I couldn't help but seeing your flesh trembling fat in mid-air. I was getting desperate at your flesh's great happiness and yours.
 

"Do you really find this amusing? And by the way, do rats go to hell? Or do heights know extremities?"

"Nay, nay, contentious Satanist; I don't want to argue about rat and hell, nor seraphs and infinities..."

 

He shook his hand.


"I would like to wait and see how you are going to deal with it. Sheer delight to Christians! Now you are tortured."

(My dear, you are the evil.)

[This, and only this, is not enough to torture me. But let us shake this thing off my mind. It is not its significance that bothers me, but its pettiness.]

"The bell has rung." He said, and rose. I was surprised that, in fact, I heard nothing.

"Do you like me, Kyd? Do you love me?"

He bided me adieu, saying: "oh, Eros, use your imagination."

"If you do, I'll never ever forgive you. NEVER!"

He was out of earshot, though. Maybe he, being so heavenly, was never within earshot--- even when we were playing some secret game of interpretation together; oh, a game I couldn't afford to lose. I tricked, hence; I tricked like hell.


*****
Story of the irrelevant and blest are the sick. Misspelling words and phrases ill-arranged. Refuse to justify a piece of mind with Microsoft Word but invariably surrendered, giving up victory and pride to wriggling underline of red or green. Why should I? I don't know. When habitual chronicle indifference is more powerful over mind than hate but a little less than love; when everybody else has a dream as a fashion trend of great literary art throughout the eras, I should have one, too; or at least, each night, I should put in a black metal CD and tune the player down a bit to facilitate my sleep. What a shame I never dreamed of Fenriz.

Instead, I dreamed that the fat dude is dead. How? I can't remember. There must've been an euthanasia insofar as I could surmise, because recently I never woke up with a pleasant mood, that is, justice never occured in the realm of my dreams.

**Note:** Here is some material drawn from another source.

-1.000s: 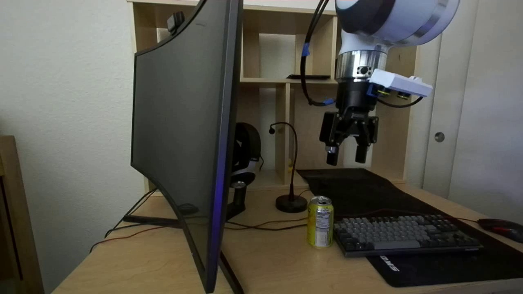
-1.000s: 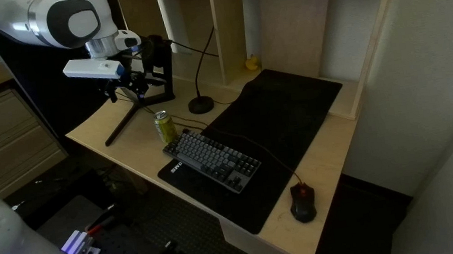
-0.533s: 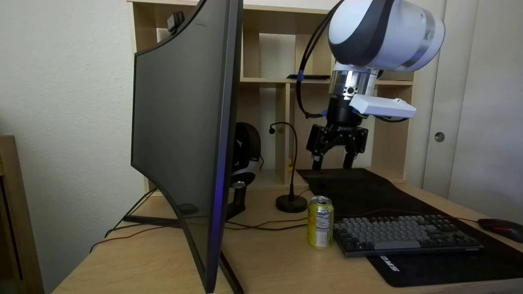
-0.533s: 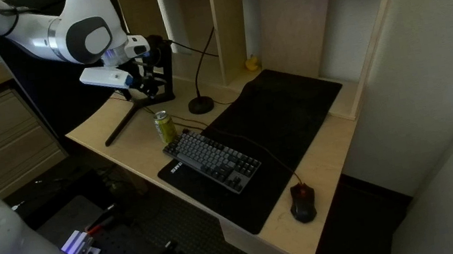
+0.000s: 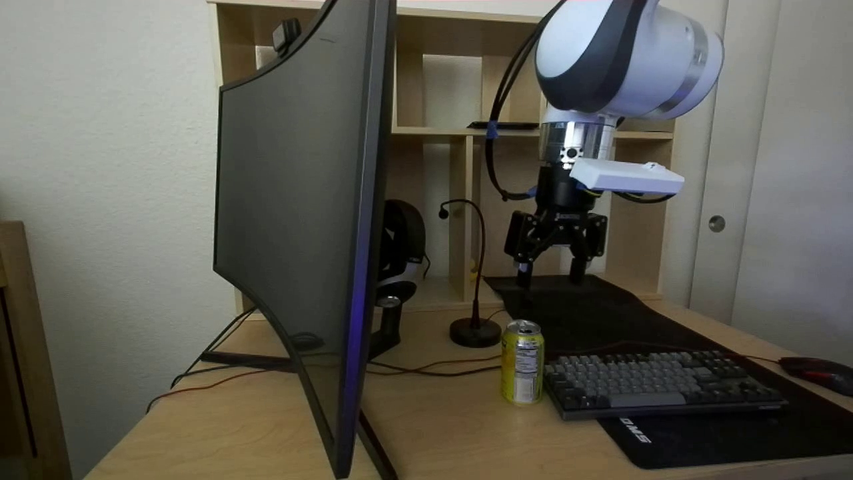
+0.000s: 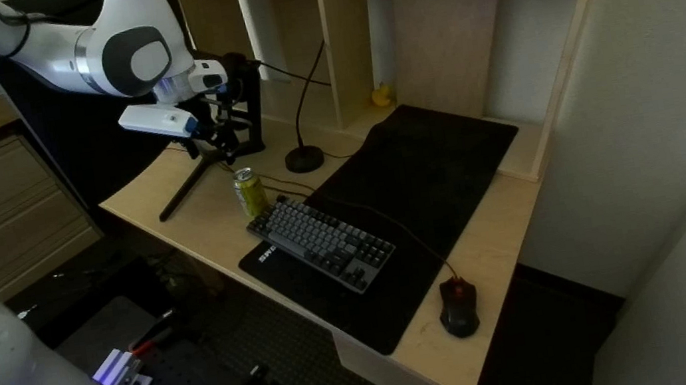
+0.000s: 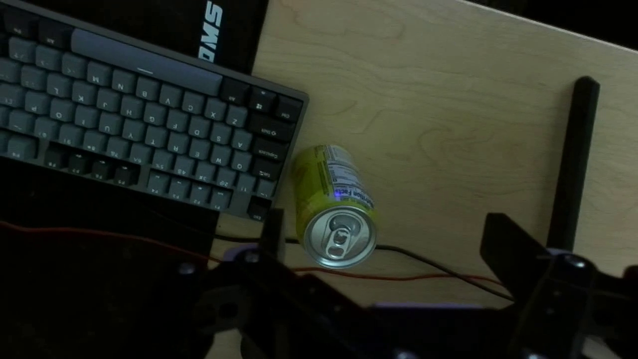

To furthermore explain on this, I must give a definition to "euthanasia". Oh, shit, not again, baby. First of all, euthanasia is for dogs, sometimes cats; if you like it, fish and spiders. But we not yet have in any legitimate country a legal one for humans, since human beings are born with original sins, spurned from the face of God and haven't learned mercy from God for quite a while, nor do human deserve it either from the providence of God or from themselves, who, for countless generations, had learned to read and write and filled their reading and writing with killing people, which we now call history.

No, he is a human, love's brandisher and a torturer. No euthanasia.